Reputation: 483
A common task in sentiment analysis is to obtain the count of words within a Pandas data frame cell and create a new column based on that count. How do I do this?
Upvotes: 8
Views: 14806
Reputation: 1424
Assuming that a sentence with n words has n-1 spaces in it, there's another solution:
df['new_column'] = df['count_column'].str.count(' ') + 1
This solution is probably faster, because it does not split each string into a list.
If count_column
contains empty strings, the result needs to be adjusted (see comment below):
df['new_column'] = np.where(df['count_column'] == '', 0, df['new_column'])
Upvotes: 10
Reputation: 320
For dataframe df remove punctuations from the selected column:
string_text = df['reviews'].str
df['reviews'] = string_text.translate(str.maketrans('', '', string.punctuation))
Get the word count:
df['review_word_count'] = df['reviews'].apply(word_tokenize).tolist()

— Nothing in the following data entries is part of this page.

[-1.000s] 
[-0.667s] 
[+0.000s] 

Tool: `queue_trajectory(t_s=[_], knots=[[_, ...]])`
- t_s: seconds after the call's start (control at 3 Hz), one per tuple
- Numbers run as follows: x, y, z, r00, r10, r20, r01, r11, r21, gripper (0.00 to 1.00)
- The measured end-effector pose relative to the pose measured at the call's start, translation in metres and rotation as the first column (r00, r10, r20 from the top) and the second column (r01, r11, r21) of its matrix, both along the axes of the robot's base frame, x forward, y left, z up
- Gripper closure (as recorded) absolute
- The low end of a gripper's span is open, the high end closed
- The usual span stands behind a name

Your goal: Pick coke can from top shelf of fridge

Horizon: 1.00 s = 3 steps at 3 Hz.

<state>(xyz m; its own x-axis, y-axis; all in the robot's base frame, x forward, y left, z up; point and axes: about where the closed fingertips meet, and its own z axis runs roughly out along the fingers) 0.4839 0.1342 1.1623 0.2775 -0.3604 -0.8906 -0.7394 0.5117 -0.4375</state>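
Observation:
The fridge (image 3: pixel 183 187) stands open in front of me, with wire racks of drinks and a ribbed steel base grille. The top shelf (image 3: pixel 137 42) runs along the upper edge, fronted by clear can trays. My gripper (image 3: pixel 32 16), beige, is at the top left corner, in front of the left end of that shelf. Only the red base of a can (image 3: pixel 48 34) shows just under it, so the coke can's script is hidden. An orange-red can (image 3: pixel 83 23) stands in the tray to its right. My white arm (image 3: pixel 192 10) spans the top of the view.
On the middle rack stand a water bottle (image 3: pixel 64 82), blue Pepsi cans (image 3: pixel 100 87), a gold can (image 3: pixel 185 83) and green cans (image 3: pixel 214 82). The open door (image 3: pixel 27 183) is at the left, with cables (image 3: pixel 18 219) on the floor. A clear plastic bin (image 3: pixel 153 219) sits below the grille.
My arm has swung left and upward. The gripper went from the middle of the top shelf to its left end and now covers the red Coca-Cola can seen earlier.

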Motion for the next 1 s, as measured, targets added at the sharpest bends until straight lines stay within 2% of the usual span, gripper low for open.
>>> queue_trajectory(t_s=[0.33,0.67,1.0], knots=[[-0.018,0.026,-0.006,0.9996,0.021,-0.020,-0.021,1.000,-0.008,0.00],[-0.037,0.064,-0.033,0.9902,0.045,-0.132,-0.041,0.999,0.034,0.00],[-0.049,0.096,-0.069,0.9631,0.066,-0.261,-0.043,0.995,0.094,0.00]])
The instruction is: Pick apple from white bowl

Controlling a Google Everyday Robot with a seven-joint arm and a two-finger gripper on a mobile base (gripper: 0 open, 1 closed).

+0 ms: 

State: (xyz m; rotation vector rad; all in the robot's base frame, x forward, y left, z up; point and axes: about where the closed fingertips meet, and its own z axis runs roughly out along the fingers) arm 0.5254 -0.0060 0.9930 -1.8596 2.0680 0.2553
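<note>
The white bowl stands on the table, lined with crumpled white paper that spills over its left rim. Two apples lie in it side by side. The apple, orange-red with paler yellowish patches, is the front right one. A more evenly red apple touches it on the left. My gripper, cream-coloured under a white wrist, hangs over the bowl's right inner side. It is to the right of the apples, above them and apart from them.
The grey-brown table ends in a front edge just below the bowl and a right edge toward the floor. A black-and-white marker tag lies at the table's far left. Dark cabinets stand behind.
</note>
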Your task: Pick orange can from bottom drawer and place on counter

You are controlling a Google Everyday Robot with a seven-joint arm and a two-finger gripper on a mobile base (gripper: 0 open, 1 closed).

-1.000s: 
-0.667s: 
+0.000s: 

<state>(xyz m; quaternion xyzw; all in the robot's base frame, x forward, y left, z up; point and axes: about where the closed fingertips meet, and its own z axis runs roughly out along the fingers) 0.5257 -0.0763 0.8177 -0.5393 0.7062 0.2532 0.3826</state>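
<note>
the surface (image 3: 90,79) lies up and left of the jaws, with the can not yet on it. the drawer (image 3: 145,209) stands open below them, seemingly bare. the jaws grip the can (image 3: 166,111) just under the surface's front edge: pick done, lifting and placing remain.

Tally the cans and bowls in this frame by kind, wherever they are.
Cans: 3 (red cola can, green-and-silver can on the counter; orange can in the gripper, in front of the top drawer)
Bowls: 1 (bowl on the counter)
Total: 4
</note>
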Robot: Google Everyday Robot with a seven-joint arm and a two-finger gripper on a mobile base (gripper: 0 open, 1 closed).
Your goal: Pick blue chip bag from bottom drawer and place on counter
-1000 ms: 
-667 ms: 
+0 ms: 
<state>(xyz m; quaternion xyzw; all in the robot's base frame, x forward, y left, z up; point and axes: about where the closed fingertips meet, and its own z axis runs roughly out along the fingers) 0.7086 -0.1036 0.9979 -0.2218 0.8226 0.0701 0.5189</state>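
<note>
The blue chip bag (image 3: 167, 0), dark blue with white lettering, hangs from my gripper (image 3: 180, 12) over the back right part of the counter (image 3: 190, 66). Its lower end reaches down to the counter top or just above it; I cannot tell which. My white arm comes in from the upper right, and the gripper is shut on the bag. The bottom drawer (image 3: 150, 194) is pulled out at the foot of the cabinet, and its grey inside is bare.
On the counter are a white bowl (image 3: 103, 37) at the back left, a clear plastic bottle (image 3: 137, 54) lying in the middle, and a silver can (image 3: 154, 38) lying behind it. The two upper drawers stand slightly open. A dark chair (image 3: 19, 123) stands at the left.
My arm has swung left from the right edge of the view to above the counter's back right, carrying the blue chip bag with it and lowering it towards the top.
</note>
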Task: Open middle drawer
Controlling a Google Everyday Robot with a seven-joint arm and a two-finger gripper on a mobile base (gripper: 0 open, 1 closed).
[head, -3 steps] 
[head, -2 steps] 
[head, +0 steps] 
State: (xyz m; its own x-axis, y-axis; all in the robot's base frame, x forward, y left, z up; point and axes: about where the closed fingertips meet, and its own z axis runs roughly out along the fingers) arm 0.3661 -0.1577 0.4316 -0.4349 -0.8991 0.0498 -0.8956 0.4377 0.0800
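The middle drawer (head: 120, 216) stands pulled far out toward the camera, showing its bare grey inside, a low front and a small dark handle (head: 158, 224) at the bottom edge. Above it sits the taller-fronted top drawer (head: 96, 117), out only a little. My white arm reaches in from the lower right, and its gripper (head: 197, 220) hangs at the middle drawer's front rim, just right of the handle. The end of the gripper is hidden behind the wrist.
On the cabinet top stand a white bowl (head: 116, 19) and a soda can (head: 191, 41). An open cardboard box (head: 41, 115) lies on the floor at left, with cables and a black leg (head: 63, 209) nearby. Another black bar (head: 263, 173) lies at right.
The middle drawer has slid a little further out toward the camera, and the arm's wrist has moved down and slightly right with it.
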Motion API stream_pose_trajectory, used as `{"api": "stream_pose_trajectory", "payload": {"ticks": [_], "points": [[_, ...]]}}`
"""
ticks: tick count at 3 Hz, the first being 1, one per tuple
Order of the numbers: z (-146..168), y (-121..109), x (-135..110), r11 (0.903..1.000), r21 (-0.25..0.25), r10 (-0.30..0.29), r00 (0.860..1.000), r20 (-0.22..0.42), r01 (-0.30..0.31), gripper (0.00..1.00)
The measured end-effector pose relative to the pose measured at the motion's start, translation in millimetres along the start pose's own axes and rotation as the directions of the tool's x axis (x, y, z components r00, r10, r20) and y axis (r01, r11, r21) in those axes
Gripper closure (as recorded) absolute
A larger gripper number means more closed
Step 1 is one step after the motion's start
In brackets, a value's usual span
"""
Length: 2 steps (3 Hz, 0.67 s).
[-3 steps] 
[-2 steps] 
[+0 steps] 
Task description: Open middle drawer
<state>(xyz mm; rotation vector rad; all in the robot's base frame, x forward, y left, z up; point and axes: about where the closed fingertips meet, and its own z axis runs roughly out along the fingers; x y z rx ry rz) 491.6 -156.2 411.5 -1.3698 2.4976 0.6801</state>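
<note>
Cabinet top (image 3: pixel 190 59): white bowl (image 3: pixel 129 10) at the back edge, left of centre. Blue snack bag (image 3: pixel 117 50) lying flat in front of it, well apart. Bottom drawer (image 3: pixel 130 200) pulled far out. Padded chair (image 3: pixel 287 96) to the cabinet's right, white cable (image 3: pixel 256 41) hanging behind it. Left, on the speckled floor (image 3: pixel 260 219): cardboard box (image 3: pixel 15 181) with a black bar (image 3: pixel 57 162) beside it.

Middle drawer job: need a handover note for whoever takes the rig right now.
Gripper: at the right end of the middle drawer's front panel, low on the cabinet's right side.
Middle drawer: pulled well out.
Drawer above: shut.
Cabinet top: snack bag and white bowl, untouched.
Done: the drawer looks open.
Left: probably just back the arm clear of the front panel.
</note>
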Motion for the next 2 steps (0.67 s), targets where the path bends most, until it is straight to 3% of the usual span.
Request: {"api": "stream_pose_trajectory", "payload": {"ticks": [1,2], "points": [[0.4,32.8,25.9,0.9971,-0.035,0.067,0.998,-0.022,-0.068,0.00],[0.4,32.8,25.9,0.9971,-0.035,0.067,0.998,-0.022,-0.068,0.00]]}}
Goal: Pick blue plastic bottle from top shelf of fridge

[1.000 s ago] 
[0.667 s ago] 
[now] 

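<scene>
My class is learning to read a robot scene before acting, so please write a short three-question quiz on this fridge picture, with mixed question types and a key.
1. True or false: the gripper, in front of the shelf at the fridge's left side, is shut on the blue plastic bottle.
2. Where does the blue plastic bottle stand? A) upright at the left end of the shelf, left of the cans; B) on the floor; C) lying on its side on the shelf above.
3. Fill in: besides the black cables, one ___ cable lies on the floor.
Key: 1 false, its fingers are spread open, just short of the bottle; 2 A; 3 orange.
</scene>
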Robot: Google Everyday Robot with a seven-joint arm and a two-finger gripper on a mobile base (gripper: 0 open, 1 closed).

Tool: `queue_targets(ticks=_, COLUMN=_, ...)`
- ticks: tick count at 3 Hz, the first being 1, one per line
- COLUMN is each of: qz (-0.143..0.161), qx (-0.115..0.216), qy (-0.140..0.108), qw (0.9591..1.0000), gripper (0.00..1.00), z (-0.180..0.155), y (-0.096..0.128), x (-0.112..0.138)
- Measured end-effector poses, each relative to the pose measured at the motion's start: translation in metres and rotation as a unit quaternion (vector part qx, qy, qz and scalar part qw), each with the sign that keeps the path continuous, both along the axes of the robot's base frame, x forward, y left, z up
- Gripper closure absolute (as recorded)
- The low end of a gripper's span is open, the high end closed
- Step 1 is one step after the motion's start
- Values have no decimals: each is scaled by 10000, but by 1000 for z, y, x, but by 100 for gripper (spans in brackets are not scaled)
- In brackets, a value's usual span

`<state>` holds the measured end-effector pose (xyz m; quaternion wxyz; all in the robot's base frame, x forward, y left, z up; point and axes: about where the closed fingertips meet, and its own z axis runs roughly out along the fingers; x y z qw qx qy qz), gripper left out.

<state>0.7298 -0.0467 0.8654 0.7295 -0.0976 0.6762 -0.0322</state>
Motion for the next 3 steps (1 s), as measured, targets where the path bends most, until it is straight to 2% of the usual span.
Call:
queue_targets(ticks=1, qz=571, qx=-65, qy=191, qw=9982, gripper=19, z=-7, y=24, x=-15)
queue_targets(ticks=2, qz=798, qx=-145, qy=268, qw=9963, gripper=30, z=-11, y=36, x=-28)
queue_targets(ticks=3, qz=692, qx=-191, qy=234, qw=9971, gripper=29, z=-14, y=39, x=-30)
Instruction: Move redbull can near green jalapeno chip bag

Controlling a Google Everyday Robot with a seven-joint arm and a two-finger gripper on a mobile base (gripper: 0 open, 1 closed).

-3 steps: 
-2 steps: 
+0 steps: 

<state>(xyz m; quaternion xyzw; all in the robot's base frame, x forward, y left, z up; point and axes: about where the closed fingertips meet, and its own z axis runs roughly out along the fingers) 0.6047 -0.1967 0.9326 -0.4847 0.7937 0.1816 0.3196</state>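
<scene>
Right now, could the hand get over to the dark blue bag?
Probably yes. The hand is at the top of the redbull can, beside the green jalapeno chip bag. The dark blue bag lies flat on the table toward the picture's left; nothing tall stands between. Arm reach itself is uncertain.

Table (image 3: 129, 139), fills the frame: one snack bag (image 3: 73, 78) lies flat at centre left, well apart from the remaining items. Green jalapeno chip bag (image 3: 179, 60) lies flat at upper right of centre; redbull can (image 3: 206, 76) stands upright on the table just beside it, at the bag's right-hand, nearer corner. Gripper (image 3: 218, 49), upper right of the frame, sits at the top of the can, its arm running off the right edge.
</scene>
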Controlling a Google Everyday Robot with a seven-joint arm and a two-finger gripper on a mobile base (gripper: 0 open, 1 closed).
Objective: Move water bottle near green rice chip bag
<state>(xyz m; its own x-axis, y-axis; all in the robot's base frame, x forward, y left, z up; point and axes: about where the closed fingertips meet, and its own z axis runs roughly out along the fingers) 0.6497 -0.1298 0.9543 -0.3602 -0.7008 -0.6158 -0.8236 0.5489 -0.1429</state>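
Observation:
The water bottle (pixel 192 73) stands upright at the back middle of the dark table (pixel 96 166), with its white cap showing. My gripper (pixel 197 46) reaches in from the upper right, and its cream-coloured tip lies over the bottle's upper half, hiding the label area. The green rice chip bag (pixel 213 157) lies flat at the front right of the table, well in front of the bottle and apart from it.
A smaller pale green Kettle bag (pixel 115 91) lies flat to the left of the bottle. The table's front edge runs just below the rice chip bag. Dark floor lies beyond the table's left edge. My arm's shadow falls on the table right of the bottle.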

df['review_word_count'] = df['review_word_count'].apply(len)
Write to a CSV with new column:
df.to_csv('./data/dataset.csv')
Upvotes: 2
Reputation: 7903
from collections import Counter
df['new_column'] = df['count_column'].apply(lambda x: Counter(" ".join(x).split(" ")).items())
Upvotes: 0
Reputation: 483
Let's say you have a dataframe df that you've generated using
df = pandas.read_csv('dataset.csv')
You would then add a new column with the word count by doing the following:
df['new_column'] = df.columnToCount.apply(lambda x: len(str(x).split(' ')))
Keep in mind the space in the split is important since you're splitting on new words. You may want to remove punctuation or numbers and reduce to lowercase before performing this as well.
df = df.apply(lambda x: x.astype(str).str.lower())
df = df.replace('\d+', '', regex = True)
df = df.replace('[^\w\s\+]', '', regex = True)
Upvotes: 6